GNOME Bugzilla – Bug 569460
Unescape special charcters in filenames when doing (Flickr, Picasa Web, Zip, ...) export
Last modified: 2009-08-03 19:59:45 UTC
I'm right now exporting some of my pictures to Flickr. I give all my pictures good and useable filenames, like that one: [2008-11-12--10.40.37] (IMG_0017) Cédric, Photoshooting, Petra, Fotograf.jpg The picture name, as it appears on Flickr at http://www.flickr.com/photos/alexs77/3233306805/, is %5B2008-11-12--10.40.37%5D%20(IMG_0017)%20C%C3%A9dric%2C%20Photoshooting%2C%20Petra%2C%20Fotograf.jpg As you can see, the special characters (eg. [, ], ",", é, " ", ...) haven't been decoded by Flickr. This makes the filenames on Flickr a bit unwieldy (even more so than the original, nice'n'good filenames *G*). Other information:
This also happens when exporting to Picasa Web. http://picasaweb.google.com/Fam.Skwar/Bis2003#5296359208335347250 Dateiname: Sandra%201,%20Wohnung%20Wuppertal-Ronsdorf.jpg
This also happens when doing exports to Zip: --($ ~)-- unzip -l f-spot_export.zip Archive: f-spot_export.zip Length Date Time Name -------- ---- ---- ---- 211020 01-28-09 16:21 %5B2002-12-24%2016-56-00%5D%20(094-041_002_2)%20Sandra,%20Weihnachten%202002,%20Wohnung%20Gelsenkirchen.jpg 249949 01-28-09 16:21 %5B2002-12-24%2016-55-00%5D%20(094-041_001_1)%20Sandra,%20Weihnachten%202002,%20Wohnung%20Gelsenkirchen.jpg 126418 01-28-09 16:21 %5B2002-08-25%2018-40-36%5D%20(P0003927)%20Wohnung%20Gelsenkirchen.jpg -------- ------- 587387 3 files And I suppose it'll also happen with the other export types (but I haven't checked yet, to be honest). So that seems to be a general breakage in F-Spot. It wasn't always that broken, though. Some time ago, after 2008-07-17, I did an export to Picasaweb -> http://picasaweb.google.com/lh/photo/IrpiISfd9duzjN36j_YWpQ?feat=directlink. As you can see there, the filename isn't quite as broken. It's not good, but only mildly defective: Dateiname: [2008-06-17--14.43.00] (525477.11a) Cassandra%2C Schwimmreifen%2C Schwimmt%2C Im Pool%2C Pool%2C Unterwasserkamera%2C Sommerurlaub 2008%2C El Ràfol d'Almúnia%2C Urbanización L'Almúnia%2C Pego%2C Spanien%2C {2.4 MB}.jpg Here you see, that only the "," hasn't been decoded from %2C to ",". Spaces and [ and ] and other characters were correctly decoded. And even earlier (see http://picasaweb.google.com/lh/photo/67MHo8ifiCbRmRJK6kinJQ?feat=directlink), no breakage at all is to be found in the filename: [2007-10-30 13-34-11] (cimg4253) Cédric, In Hochstuhl, Esstisch, Zu Hause, Winterthur {2,8MB}.jpg If you could tell me if there's a way to find out when a picture has been exported (or rather "imported") at Picasaweb, then I'd be happy to supply that information, as this would then allow you to figure out when things started to go wrong. Additionally, I'd like to mention that I wrote a program which uses the f-spot sqlite database file to create a web gallery. When doing so, I noticed that in the 0.3.x series of f-spot, the database format started to change - in the old days, the file name was stored completely unencoded in the database (and it was just the filename, and not URI like file://-thingie). Over time, the filename got more and more escaped in the database. Maybe that's related?

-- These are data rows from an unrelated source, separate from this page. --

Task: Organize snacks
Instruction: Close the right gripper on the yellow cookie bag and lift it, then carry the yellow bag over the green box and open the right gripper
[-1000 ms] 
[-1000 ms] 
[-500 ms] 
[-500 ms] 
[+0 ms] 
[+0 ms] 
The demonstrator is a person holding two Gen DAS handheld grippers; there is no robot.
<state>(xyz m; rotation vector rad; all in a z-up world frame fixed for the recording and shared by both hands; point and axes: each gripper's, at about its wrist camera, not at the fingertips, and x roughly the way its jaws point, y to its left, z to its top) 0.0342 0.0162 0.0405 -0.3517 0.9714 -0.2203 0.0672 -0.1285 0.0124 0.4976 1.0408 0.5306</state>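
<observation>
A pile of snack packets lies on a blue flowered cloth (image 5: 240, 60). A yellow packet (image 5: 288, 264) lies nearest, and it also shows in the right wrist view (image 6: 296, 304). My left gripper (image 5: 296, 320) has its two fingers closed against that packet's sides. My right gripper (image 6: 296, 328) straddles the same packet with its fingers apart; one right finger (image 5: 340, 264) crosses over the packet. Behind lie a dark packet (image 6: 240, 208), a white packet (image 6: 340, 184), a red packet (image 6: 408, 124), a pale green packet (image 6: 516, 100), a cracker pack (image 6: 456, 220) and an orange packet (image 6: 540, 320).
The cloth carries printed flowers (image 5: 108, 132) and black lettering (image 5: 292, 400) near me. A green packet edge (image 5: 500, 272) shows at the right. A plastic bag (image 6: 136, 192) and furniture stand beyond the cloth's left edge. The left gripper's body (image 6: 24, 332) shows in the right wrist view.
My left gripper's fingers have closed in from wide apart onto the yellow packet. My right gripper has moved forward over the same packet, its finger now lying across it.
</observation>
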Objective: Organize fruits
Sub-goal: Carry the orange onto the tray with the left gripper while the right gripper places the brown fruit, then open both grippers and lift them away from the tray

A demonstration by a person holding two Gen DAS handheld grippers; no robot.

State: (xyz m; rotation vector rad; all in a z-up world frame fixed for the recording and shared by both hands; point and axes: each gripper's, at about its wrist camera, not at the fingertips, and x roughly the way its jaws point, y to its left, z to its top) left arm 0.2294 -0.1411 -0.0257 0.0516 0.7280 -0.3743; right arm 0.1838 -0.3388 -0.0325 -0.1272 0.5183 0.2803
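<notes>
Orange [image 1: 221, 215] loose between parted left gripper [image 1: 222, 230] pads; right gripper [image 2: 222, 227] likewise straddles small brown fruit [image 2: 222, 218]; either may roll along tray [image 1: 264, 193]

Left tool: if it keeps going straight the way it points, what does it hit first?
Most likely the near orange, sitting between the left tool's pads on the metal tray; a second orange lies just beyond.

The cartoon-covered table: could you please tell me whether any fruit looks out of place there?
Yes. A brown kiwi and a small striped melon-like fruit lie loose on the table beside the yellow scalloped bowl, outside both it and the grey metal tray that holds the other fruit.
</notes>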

Created attachment 128298 [details] [review] Unescape the picture name I tested this with Zip Export, Flickr and Picasa and there it works reasonably well. There's still one issue, though - a string like C%C3%A9dric is decoded as something like C├Г┬йdric (Zip) or Cédric (Flickr). Both things are wrong - it should be decoded as Cédric. I guess the UnescapeString method in UriUtils needs to be made UTF-8 capable. How would that be done?
two notes: - the patch doesn't apply to CDExport extension - in GalleryRemote.cs, just apply the modification few lines below, at the gallery.AddItem call - remove all comments referencing to the bug - why in some cases you use a variable and sometimes not? if there is no multiple use of the string in the same method i'd not use a temporary var. - please add Changelog entry and bump addin version number in .addin.xml file to a new minor version don't know about the utf8 issue...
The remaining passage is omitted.